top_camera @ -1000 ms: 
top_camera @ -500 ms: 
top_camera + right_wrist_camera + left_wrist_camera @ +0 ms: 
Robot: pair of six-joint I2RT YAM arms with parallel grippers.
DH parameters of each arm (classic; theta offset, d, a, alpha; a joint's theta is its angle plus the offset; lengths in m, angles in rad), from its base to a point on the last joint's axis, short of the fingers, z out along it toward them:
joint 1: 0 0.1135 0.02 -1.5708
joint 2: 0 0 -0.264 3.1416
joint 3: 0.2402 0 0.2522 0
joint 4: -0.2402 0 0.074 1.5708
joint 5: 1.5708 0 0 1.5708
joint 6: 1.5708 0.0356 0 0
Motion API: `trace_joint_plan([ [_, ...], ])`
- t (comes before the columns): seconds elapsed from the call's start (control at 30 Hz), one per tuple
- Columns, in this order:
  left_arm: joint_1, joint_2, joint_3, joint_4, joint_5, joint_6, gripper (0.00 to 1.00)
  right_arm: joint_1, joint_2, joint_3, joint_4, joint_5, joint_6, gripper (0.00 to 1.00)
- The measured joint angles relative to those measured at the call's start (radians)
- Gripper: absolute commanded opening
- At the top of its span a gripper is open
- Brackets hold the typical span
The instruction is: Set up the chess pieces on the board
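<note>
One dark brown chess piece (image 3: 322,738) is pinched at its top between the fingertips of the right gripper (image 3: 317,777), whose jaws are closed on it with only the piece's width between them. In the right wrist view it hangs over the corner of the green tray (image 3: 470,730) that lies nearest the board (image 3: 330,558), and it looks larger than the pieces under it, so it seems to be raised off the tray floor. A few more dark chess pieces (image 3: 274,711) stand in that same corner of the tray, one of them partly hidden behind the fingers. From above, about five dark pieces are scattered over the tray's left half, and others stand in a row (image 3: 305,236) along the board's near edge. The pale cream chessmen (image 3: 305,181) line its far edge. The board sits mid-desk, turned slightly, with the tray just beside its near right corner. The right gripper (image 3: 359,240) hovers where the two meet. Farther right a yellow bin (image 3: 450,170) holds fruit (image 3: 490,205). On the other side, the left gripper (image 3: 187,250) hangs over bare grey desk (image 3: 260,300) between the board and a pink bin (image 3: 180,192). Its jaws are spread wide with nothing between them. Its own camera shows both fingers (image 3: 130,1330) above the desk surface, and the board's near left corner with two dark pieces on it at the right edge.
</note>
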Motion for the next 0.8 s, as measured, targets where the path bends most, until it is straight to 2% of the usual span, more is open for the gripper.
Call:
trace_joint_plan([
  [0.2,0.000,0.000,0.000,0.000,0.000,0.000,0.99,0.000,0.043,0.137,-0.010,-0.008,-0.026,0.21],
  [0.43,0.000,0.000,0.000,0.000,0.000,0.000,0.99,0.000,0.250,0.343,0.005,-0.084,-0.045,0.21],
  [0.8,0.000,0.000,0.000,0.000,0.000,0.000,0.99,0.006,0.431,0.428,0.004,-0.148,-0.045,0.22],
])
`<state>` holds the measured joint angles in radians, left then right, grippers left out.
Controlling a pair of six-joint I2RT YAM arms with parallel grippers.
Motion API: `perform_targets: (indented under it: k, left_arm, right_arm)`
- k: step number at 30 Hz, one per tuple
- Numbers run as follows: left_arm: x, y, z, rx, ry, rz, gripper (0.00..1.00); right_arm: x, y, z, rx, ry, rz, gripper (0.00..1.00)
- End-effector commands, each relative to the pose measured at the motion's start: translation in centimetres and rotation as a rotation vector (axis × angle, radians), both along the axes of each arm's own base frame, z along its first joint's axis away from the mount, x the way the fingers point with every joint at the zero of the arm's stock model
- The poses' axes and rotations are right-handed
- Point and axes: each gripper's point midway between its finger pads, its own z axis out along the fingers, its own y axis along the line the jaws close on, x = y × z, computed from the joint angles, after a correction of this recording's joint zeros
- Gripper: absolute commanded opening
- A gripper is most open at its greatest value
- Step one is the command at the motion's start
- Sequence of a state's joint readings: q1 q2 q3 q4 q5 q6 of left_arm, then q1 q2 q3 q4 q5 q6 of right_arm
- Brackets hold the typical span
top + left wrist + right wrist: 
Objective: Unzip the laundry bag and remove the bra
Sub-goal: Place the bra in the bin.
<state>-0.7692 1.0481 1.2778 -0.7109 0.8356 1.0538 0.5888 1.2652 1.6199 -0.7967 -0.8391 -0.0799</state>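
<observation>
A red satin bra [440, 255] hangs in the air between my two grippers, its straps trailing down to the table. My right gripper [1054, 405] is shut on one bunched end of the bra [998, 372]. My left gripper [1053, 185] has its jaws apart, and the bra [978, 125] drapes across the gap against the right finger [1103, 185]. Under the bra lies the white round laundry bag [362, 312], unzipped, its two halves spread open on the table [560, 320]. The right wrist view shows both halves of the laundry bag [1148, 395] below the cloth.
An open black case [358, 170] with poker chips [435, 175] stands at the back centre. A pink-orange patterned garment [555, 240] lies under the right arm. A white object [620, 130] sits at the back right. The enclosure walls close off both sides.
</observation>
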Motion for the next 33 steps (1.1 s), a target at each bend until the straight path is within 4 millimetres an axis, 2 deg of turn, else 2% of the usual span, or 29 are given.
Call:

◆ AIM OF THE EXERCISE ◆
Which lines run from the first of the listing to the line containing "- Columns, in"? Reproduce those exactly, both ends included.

◆ SOLUTION ◆
top_camera @ -1000 ms: 
top_camera @ -500 ms: 
top_camera + right_wrist_camera + left_wrist_camera @ +0 ms: 
Robot: pair of six-joint I2RT YAM arms with parallel grippers.
DH parameters of each arm (classic; theta offset, d, a, alpha; a joint's theta is its angle plus the offset; lengths in m, angles in rad), from its base to a point on the last joint's axis, short of the fingers, z out along it toward them:
joint 1: 0 0.1135 0.02 -1.5708
joint 2: 0 0 -0.264 3.1416
joint 3: 0.2402 0 0.2522 0
joint 4: -0.2402 0 0.074 1.5708
joint 5: 1.5708 0 0 1.5708
joint 6: 1.5708 0.0356 0 0
Motion API: `trace_joint_plan([ [_, ...], ])`
- t (comes before the columns): seconds elapsed from the call's start (control at 30 Hz), one per tuple
- Columns, in this order:

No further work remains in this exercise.